___ Data segment
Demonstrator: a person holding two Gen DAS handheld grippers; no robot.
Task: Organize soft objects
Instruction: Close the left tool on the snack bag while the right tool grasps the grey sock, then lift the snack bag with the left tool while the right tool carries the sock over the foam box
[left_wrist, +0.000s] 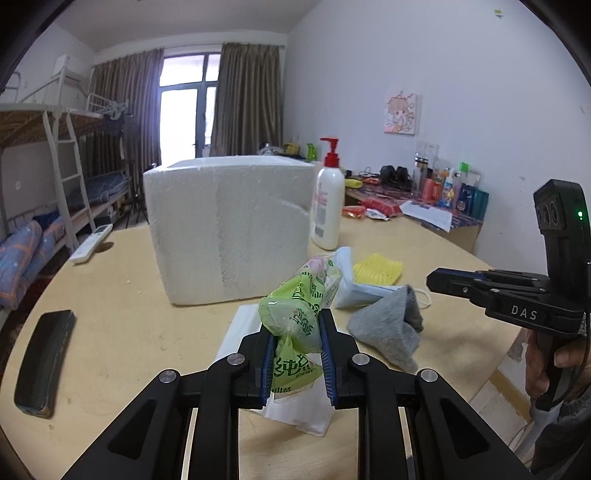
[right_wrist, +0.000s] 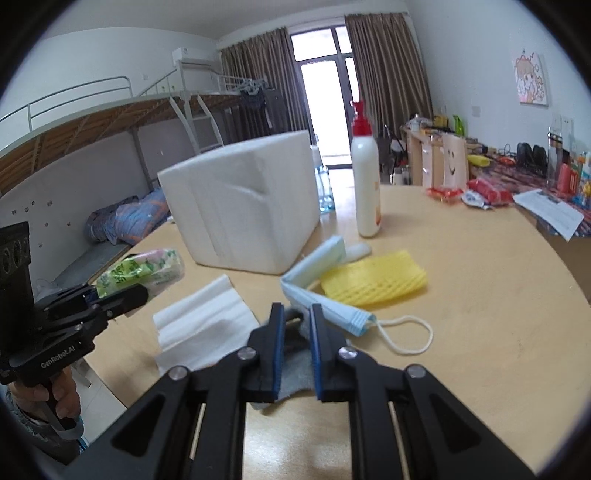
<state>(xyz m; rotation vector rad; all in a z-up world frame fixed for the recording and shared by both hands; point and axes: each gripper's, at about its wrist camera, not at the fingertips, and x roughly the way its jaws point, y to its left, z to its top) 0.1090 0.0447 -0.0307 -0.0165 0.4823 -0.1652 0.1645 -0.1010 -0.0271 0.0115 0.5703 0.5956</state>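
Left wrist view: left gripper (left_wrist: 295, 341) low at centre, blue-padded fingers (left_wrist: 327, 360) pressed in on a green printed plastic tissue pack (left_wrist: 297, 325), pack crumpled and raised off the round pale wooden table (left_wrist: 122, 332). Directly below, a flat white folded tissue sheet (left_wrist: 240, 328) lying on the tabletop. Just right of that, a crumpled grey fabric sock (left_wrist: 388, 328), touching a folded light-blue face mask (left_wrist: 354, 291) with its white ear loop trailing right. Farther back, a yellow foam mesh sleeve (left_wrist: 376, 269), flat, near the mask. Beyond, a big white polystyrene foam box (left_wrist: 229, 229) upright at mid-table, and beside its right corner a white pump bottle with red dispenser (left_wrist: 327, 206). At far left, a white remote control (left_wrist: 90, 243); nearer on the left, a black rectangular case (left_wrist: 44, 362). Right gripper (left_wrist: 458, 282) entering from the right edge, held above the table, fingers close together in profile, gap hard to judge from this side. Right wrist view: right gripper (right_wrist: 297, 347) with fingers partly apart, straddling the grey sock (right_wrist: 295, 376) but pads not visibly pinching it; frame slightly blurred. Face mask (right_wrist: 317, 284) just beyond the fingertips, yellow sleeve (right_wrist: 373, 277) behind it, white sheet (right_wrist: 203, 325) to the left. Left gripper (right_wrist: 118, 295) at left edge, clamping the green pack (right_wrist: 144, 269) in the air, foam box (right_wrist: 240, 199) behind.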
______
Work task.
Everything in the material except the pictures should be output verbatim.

Answer for the task.
Demonstrator: a person holding two Gen DAS handheld grippers; no robot.
Task: Organize soft objects
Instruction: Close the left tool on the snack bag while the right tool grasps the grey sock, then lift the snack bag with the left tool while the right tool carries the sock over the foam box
[left_wrist, +0.000s] 
[right_wrist, +0.000s] 
<state>(xyz m; rotation vector rad; all in a z-up world frame fixed for the recording and shared by both hands; point and axes: each gripper's, at about its wrist camera, not at the fingertips, and x roughly the way its jaws point, y to its left, z to its top) 0.1090 0.0447 -0.0307 -0.0165 0.4823 -0.1652 0.1645 -0.1010 -0.0271 0.0115 0.5703 0.5956</state>
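Left wrist view: left gripper (left_wrist: 295, 341) low at centre, blue-padded fingers (left_wrist: 327, 360) pressed in on a green printed plastic tissue pack (left_wrist: 297, 325), pack crumpled and raised off the round pale wooden table (left_wrist: 122, 332). Directly below, a flat white folded tissue sheet (left_wrist: 240, 328) lying on the tabletop. Just right of that, a crumpled grey fabric sock (left_wrist: 388, 328), touching a folded light-blue face mask (left_wrist: 354, 291) with its white ear loop trailing right. Farther back, a yellow foam mesh sleeve (left_wrist: 376, 269), flat, near the mask. Beyond, a big white polystyrene foam box (left_wrist: 229, 229) upright at mid-table, and beside its right corner a white pump bottle with red dispenser (left_wrist: 327, 206). At far left, a white remote control (left_wrist: 90, 243); nearer on the left, a black rectangular case (left_wrist: 44, 362). Right gripper (left_wrist: 458, 282) entering from the right edge, held above the table, fingers close together in profile, gap hard to judge from this side. Right wrist view: right gripper (right_wrist: 297, 347) with fingers partly apart, straddling the grey sock (right_wrist: 295, 376) but pads not visibly pinching it; frame slightly blurred. Face mask (right_wrist: 317, 284) just beyond the fingertips, yellow sleeve (right_wrist: 373, 277) behind it, white sheet (right_wrist: 203, 325) to the left. Left gripper (right_wrist: 118, 295) at left edge, clamping the green pack (right_wrist: 144, 269) in the air, foam box (right_wrist: 240, 199) behind.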

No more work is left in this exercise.